Discussion After Presentation3

Q: Is the point solution going to be cheaper and better than software-defined radio? A: Yes.

Q: Does the manufacturer reconfigure, or does the operator do that? A: The radio does it by itself.

Q: How much red force or outside threats do you factor into your research and development? A: Quite a bit; we try to vector threats into our production and technology and regularly consult with people in the field (engineers in the battle-space) for design. We also have cleared staff that can work on classified projects.

Q: Is there an opportunity for photonics in the front end? A: Yes, small power.

Q: What fraction of radios are software defined? A: Somewhere in the 25 percent range are software defined, and it is not growing fast.

Q: How far behind Android and iPhone are the military? A: Not that far.

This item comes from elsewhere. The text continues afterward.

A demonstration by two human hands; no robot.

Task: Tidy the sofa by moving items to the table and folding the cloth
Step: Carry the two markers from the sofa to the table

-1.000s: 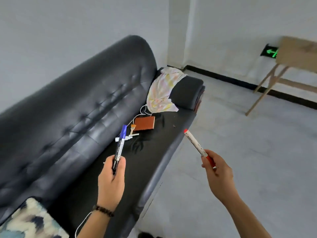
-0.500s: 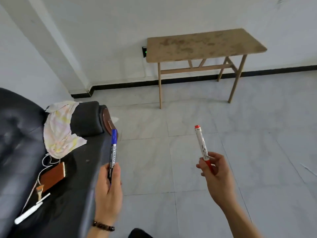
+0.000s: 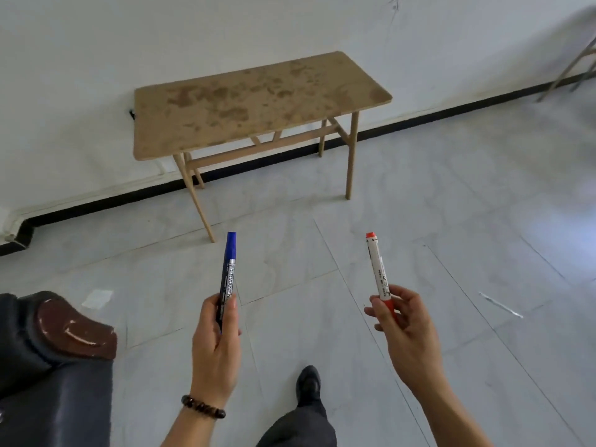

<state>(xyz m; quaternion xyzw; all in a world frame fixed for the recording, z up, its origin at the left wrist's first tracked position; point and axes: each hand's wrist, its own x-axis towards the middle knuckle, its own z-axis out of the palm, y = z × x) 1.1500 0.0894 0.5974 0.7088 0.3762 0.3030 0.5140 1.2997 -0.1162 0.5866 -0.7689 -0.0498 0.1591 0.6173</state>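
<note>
My left hand (image 3: 216,346) grips a blue permanent marker (image 3: 228,272) upright, cap pointing up. My right hand (image 3: 404,324) pinches a white marker with a red cap and red end (image 3: 376,269), also upright. Both hands are held out over the floor, short of the stained wooden table (image 3: 251,101) that stands against the white wall ahead. Only the end of the black sofa (image 3: 48,375) with its brown armrest front shows at the lower left; the cloth and other sofa items are out of view.
Grey tiled floor (image 3: 419,221) lies between me and the table. My dark shoe and trouser leg (image 3: 308,391) step forward at the bottom centre. The legs of another piece of furniture (image 3: 577,59) show at the far right by the wall.
The view has swung away from the sofa toward the table, which is now closer and centred. Both hands still hold their markers upright.
</note>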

Q: What is U.S. technology vulnerability in your field? A: The biggest concern is what the Department of Defense (DoD) is doing to develop requirements. DoD acquisition managers are developing requirements that may not be realistic. Instead of engineers, there are people who lack the technology expertise to develop proper requirements. They have business majors instead of engineers working on this, people who do not have the necessary expertise. People need intuition, knowledge, and experience to create effective requirements.

Q: What percentage of Rockwell Collins engineers are foreign nationals? A: It has no foreign nationals; most of the engineers have projects that involve work requiring a clearance.

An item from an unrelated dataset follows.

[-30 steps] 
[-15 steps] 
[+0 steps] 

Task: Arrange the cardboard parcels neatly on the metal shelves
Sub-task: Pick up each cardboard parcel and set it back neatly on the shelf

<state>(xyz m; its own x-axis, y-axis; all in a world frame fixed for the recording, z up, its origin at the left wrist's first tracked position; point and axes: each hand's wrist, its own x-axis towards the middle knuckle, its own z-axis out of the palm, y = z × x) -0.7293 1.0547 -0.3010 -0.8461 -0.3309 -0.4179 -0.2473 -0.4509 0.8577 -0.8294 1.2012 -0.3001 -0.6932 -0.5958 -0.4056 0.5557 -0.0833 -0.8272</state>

Prompted by questions and exchanges among participants, Newgard made the following general comments: Our biggest concern going forward is the skill set, not the technology. It is more about having the engineers who are capable of doing what needs doing, and being passionate about it. Yes, Rockwell Collins is having problems hiring qualified candidates, and now tends to grow its own people (e.g., hire engineers while they are going through college, use internships, and then train them). Also, a large portion of the Rockwell Collins engineering design team is going to retire in the next decade. We need capable engineers who are “committed experts.” Regarding the Federal Acquisition Regulatory (FAR) process, there are many problems that involve one hand not talking to another. F-22s don’t talk well to legacy systems. The Navy builds systems that do not talk to the Army’s. On top of that, the FAR process does not allow a lot of critical thinking to determine effective tradeoffs (make tough calls with limited resources). And when the requirement developers lack engineering experience, it creates a somewhat confusing environment that inhibits innovative thinking.

FUTURE TRENDS IN ANTENNA DESIGN AND WIRELESS
COMMUNICATIONS AND CONTROL

Timothy Hancock, assistant group leader, Analog Device Technology, Lincoln Laboratory, MIT, was the first speaker. He was followed by Yahya Ramat-Samii, Northrop Grumman Chair in Electromagnetics at UCLA, who spoke by phone.

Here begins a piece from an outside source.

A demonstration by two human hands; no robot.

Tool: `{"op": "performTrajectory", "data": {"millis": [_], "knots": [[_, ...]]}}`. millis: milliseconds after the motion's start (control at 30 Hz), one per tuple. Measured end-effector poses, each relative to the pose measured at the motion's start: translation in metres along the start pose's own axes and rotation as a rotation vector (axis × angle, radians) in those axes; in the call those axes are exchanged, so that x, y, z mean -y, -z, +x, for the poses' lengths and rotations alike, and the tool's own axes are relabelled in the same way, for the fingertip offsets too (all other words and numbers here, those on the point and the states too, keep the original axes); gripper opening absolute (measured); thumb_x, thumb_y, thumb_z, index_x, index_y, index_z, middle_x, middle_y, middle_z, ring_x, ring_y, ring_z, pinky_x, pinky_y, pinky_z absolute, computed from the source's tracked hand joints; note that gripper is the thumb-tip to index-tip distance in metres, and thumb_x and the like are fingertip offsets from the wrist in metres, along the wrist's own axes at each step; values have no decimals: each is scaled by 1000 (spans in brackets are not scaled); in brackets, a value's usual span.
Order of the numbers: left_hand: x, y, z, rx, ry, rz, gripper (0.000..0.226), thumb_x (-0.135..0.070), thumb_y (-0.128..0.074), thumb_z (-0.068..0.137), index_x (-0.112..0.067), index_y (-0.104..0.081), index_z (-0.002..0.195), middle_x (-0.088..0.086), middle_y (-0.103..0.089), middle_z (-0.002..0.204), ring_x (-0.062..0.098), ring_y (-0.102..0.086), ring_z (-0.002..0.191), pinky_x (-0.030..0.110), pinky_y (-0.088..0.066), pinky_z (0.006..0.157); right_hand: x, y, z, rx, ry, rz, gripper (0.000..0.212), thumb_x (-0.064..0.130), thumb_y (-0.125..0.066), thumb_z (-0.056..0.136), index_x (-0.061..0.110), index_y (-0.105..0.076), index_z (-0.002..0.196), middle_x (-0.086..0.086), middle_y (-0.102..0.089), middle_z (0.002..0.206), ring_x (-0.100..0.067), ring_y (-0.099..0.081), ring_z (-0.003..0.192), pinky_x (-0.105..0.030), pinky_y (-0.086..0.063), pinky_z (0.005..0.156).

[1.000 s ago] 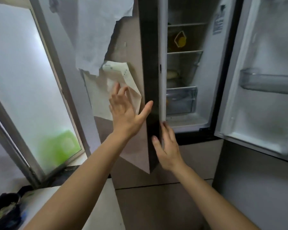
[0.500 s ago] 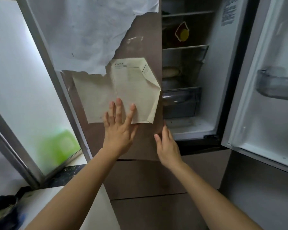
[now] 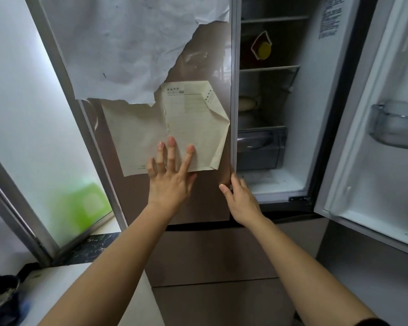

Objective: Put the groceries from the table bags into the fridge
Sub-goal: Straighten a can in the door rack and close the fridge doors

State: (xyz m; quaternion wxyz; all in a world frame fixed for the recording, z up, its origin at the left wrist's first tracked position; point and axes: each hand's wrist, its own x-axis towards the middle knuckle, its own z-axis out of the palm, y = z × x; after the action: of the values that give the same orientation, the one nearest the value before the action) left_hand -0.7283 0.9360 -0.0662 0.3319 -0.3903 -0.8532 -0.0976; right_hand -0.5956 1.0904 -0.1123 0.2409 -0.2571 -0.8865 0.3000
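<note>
**Left hand [image 3: 170, 184] flat on the left door [image 3: 210, 198], right hand [image 3: 242, 201] holding its edge**

Left hand lies open on the front of the brown door, with the fingers straight and spread wide. The fingertips [image 3: 190, 149] press on the lower part of a cream paper [image 3: 186, 118] that is on the door, and the palm is on the bare door just below it. Above this hand a large torn white sheet [image 3: 132, 43] covers the top of the door.

The right hand is just beside the left one, at the right edge of the same door. Its thumb is on the front and its fingers go around the edge, so it holds the door narrowly.

The open inside of the fridge [image 3: 313, 109] is directly to the right of the right hand. Up from this hand, on a high shelf, stands a dark jar [image 3: 263, 49] with a yellow cap. One shelf lower lies something pale and round [image 3: 246, 102]; what it is I cannot tell. A clear drawer [image 3: 260, 148] is near the fingers, a little higher. Further right, the right door [image 3: 386, 196] stands open, with a clear bin [image 3: 397, 128] on it.

Left of the left hand is a window [image 3: 21, 114], and low beside the left forearm is a dark bowl [image 3: 0, 295].
</note>
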Motion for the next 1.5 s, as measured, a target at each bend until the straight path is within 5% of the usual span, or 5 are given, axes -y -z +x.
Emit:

Hancock reviewed trends in the use of antennas that enable improved communications, data transfer, soldier health monitoring, and methods of data collection. He briefly described techniques for overt and covert methods of standoff data collection (e.g., reduce transmitted power and energy per bit, mitigate or exploit in-band interference), noting that it would be good to get away from the concept of “that’s my band, so don’t use it.” Turning to multiple-input, mutiple-output (MIMO) wireless systems, he introduced the approaches of spatial multiplexing, diversity coding, and pre-coding and then pointed out several advantages of MIMO (e.g., improved data transfer from or to a disadvantaged transmitter or receiver and mitigating interference). Challenges in implementing MIMO systems include the design of antennas, receivers, and transmitters; much computing power and math are involved.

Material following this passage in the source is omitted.